『ハリー・ポッターと死の秘宝 PART2』が私たちにくれた居場所 全ての終わりであり始まり

『ハリー・ポッター』シリーズがくれた居場所

 子供時代、あの分厚い原作本を必死に抱えて読んだり、新作が出るたびに映画館に足を運んだり、リアルタイムで『ハリー・ポッター』というフランチャイズに触れていたファンにとって、『ハリー・ポッターと死の秘宝 PART2』は途方に暮れる作品だった。もちろん、今日においても新シリーズ『ファンタスティック・ビースト』をきっかけに、『ハリー・ポッター』の世界に足を踏み入れる方も同じように、エモーショナルな体験を得られるだろう。ただ、当時は毎年のように新作を楽しみにしていたファンもそうだが、何より10年もの間同じ役を演じ続けてきた役者陣にとっても、あの作品は容易に説明し難いはずだ。
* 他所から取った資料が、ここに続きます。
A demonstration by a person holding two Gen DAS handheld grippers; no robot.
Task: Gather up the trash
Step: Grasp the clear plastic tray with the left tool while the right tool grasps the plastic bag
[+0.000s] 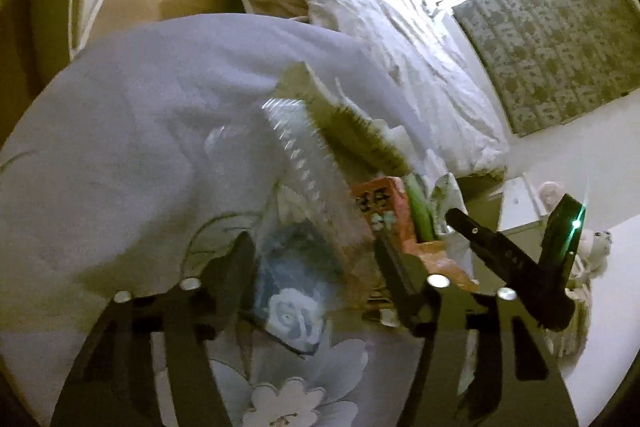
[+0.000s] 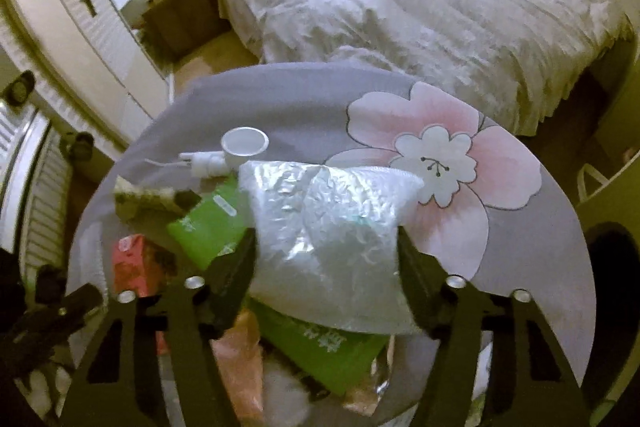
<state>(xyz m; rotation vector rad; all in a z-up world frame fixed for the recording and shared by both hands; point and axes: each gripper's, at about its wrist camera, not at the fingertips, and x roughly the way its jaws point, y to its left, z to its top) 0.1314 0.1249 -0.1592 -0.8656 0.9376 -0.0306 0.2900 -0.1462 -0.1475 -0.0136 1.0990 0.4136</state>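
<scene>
**Two grippers closing on soft packaging in the trash pile**

The trash is lying heaped on a round counter (image 2: pixel 520 227) draped in a grey floral cloth, with a bed (image 2: pixel 440 7) beyond it. The right gripper (image 2: pixel 326 259) is straddling a crinkled clear plastic bag (image 2: pixel 328 227) at the near middle of the pile, its fingers pressing into both flanks so the film is bulging between them. This bag is looking light, soft and slippery; it is likely to squash rather than resist, so taking it across the bunched middle, as now, seems sounder than a loose corner.

To the left, the left gripper (image 1: pixel 316 267) is bracketing a ribbed clear plastic tray (image 1: pixel 304 163) and a blue printed wrapper (image 1: pixel 292 287); blur is hiding whether the fingers are actually touching them, so I cannot tell if it is gripping. The tray is appearing thin, springy and prone to crackle or slip, best pinched at a ribbed edge. A green pouch (image 2: pixel 208 223), a red carton (image 2: pixel 136 263) and a white cup (image 2: pixel 245 143) are waiting in the pile
</scene>
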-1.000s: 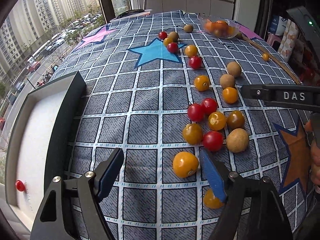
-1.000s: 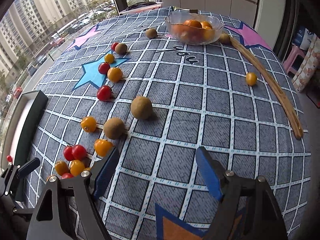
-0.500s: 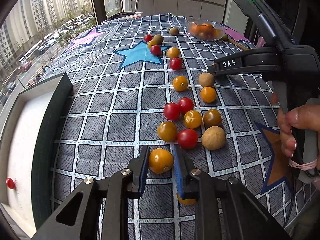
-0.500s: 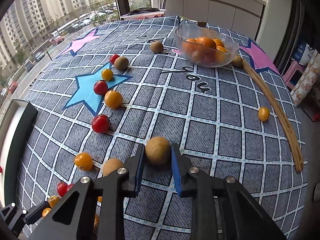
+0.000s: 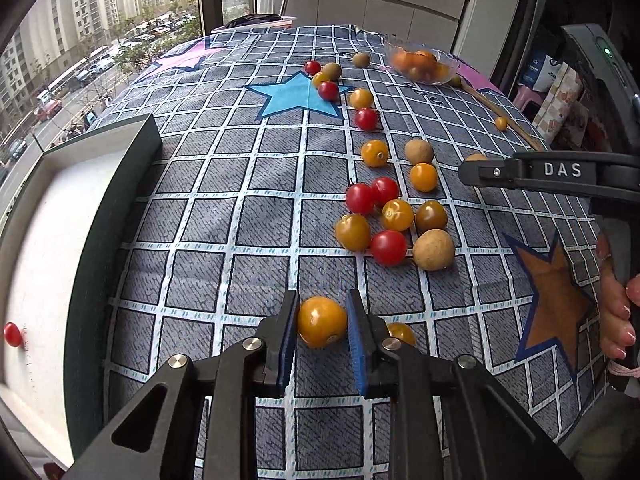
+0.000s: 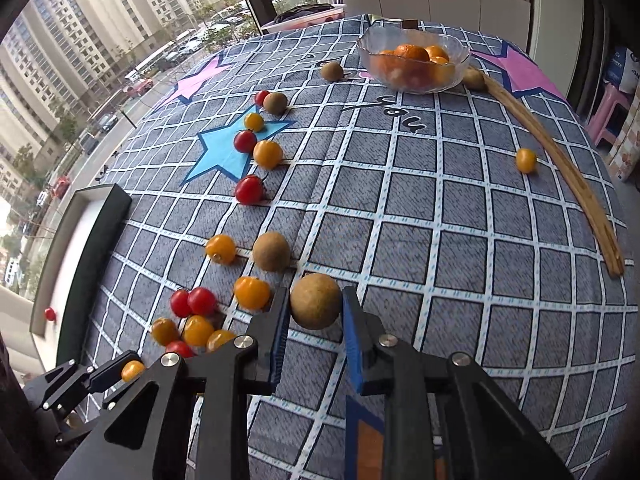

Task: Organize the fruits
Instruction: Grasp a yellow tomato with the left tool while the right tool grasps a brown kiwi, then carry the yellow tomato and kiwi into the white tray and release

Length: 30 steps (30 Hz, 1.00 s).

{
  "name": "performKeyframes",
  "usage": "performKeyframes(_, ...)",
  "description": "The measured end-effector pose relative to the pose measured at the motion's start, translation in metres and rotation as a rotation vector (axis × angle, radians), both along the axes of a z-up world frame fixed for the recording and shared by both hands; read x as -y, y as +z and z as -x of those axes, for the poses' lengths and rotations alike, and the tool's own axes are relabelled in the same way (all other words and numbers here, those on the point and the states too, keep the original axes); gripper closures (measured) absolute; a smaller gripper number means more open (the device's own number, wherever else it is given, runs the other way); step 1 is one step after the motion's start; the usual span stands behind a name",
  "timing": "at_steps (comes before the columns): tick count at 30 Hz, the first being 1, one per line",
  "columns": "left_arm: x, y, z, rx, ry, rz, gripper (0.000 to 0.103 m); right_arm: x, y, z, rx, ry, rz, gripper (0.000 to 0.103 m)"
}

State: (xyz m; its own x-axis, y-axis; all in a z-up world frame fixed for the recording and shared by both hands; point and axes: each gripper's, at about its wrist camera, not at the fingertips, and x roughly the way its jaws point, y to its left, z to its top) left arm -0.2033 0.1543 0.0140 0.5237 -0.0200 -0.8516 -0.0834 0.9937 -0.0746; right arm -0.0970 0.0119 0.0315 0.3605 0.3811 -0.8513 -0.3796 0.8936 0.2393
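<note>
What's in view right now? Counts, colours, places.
Red tomatoes: 6, red, on cloth; 1 more in tray
Yellow tomatoes: 10, yellow-orange, 9 on cloth, 1 gripped
Brown fruits: 6, brown, 5 on cloth, 1 gripped
Oranges: several, orange, in bowl
Bowl: 1, clear glass, far end
Tray: 1, dark walls, white inside, left edge
Wooden strip: 1, tan, right side
Left gripper: black, blue pads, shut on yellow tomato
Right gripper: same, shut on brown fruit
</note>
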Motion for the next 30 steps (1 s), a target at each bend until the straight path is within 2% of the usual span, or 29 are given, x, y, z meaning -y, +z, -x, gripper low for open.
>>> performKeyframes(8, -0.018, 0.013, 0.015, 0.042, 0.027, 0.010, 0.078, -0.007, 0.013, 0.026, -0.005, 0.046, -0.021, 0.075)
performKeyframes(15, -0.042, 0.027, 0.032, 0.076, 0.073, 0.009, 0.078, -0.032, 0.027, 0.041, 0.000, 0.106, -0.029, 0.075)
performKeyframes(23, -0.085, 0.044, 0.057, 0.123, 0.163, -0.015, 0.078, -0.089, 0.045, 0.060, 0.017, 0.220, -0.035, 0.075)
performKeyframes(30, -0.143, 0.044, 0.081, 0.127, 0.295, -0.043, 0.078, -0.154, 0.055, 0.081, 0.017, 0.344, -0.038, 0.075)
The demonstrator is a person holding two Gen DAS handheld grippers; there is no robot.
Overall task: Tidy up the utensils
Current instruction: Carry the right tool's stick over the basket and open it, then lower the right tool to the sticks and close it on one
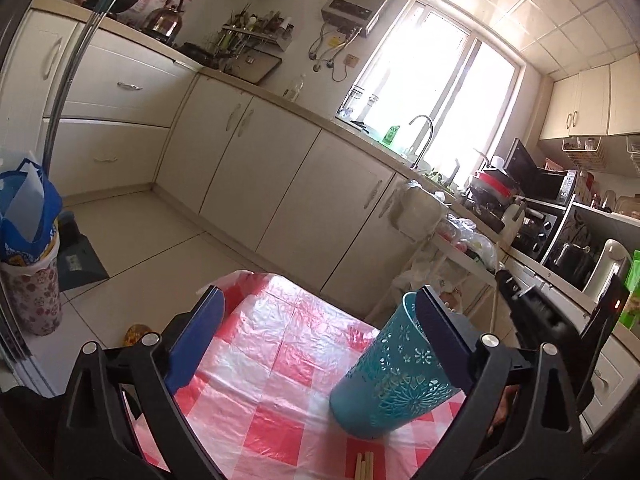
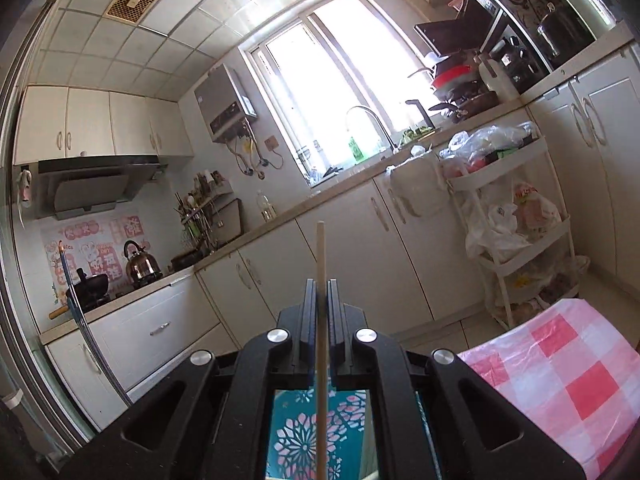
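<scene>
Teal plastic, pierced with a flower pattern — the tall utensil holder (image 1: 390, 364) stands on the table under a red-and-white checked plastic cloth (image 1: 276, 368), seen from the left wrist. The left gripper (image 1: 320, 320) is spread wide, pressing on nothing; its right finger (image 1: 444, 340) overlaps the holder's upper right side, though whether they touch is not clear. Just in front of the holder, at the bottom edge of the view, lie the ends of several pale wooden chopsticks (image 1: 365, 466). Right of the holder, a black gripper body (image 1: 536, 312) hangs above the table's edge.

From the right wrist, the right gripper (image 2: 321, 284) is clenched on a single pale wooden chopstick (image 2: 321, 248), which sticks out beyond the fingertips. Below the jaws, the holder's teal wall (image 2: 280, 416) shows directly underneath — the checked cloth (image 2: 560, 384) lies to its right.
</scene>
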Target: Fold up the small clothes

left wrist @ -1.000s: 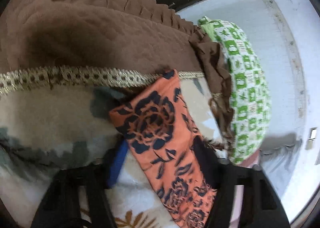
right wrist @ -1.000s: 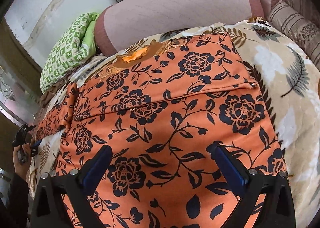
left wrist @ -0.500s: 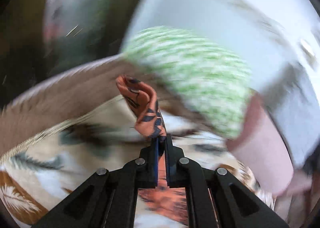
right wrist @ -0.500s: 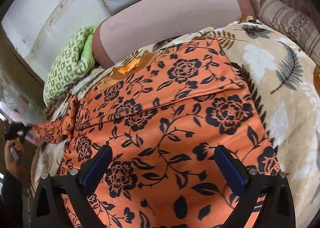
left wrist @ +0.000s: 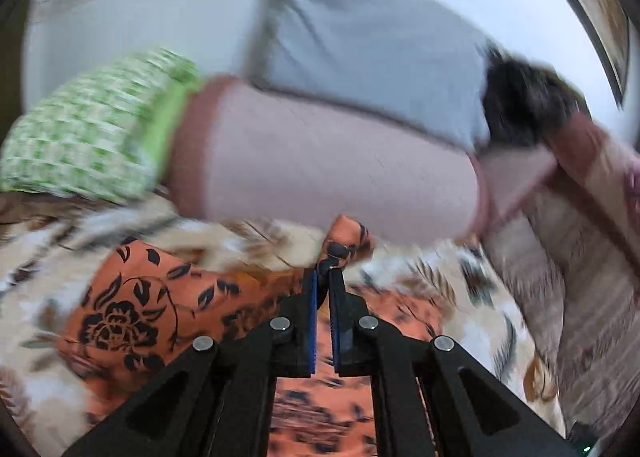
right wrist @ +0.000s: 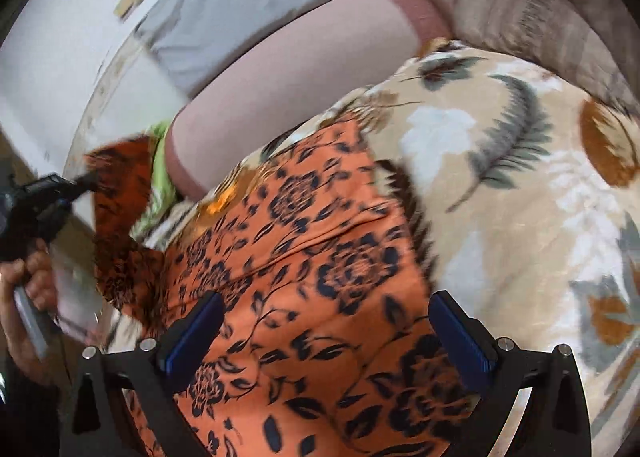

なぜなら、全ての終わりであり、始まりであるから。

 物語としては、シリーズで初めて前後編に分けて描かれた『死の秘宝』の後半となる。映画としてはシリーズの完結編だ(書籍に関してはその後、舞台脚本の『ハリー・ポッターと呪いの子』が出ている)。『ハリー・ポッターと謎のプリンス』で判明した、ヴォルデモート卿(レイフ・ファインズ)を倒す唯一の方法である「分霊箱の破壊」。その旅に出たハリー(ダニエル・ラドクリフ)とロン(ルパート・グリント)、ハーマイオニー(エマ・ワトソン)は人攫いに狙われたり、死喰い人の本拠地に攫われたり、幾つもの障害に出くわす。しかし、そんな中で「死の秘宝」とは何たるかを知り、分霊箱を破壊。長年の親友だった屋敷しもべのドビーが最大の局面でみんなの命を守り、息絶えてしまう。そんな『PART1』のラストから始まる本作。

 ついに「死の秘宝」の一つでもある、最強の杖・ニワトコの杖を手に入れたヴォルデモート。しかし、その杖の所有者がスネイプ(アラン・リックマン)であることを知ってある行動に出ようとする。一方、ハリーたちは残りの分霊箱を探しに再びホグワーツに戻ってくる。こうして全ての始まりの場所、ホグワーツ城で善と悪が全面戦争するのが本作の見どころ。8作目に当たる本作までの映画の中で登場してきた人物や場所、小物がいくつも登場し、総集編的な要素もはらんでいる。このようにこれまでのシリーズを振り返る作品でありつつも、今観れば先日公開された『ファンタスティック・ビーストとダンブルドアの秘密』に繋がる重要なキャラクターも登場していて、最新作への関わりも深い。

 何より、本作はハリー、ロン、ハーマイオニーのメイントリオ以外のキャラクターが大活躍するところにグッとくる。たとえばロンのお母さんのモリー・ウィーズリー(ジュリー・ウォルターズ)は、『謎のプリンス』でベラトリックス・レストレンジ(ヘレナ・ボナム=カーター)に家を燃やされたり、大事な家族に危害を加えられたりと恨みが募っているので、“復讐に燃える母の戦い”としてアツい対決だ。そしてネビル・ロングボトム(マシュー・ルイス)。ネビルに関しては第1作目の『ハリー・ポッターと賢者の石』から目覚ましい成長を遂げていた。しかし、振り返れば『賢者の石』でもネビルは学年末に「敵に立ち向かうのはとても勇気がいること。だが、仲間に立ち向かうのはもっと勇気がいること」としてダンブルドアに賞賛されていた。そんなふうに加点対象となった彼はハリー、ロン、ハーマイオニー以外で唯一のグリフィンドール生徒だったのだ。だからこそ、あんなに臆病だったネビルが今度は敵に立ち向かい、トリオに負けないくらい大活躍する姿に胸が熱くなる。むしろ彼が今回の戦いに決着をつける重要なキーパーソンであると言っても、過言ではない。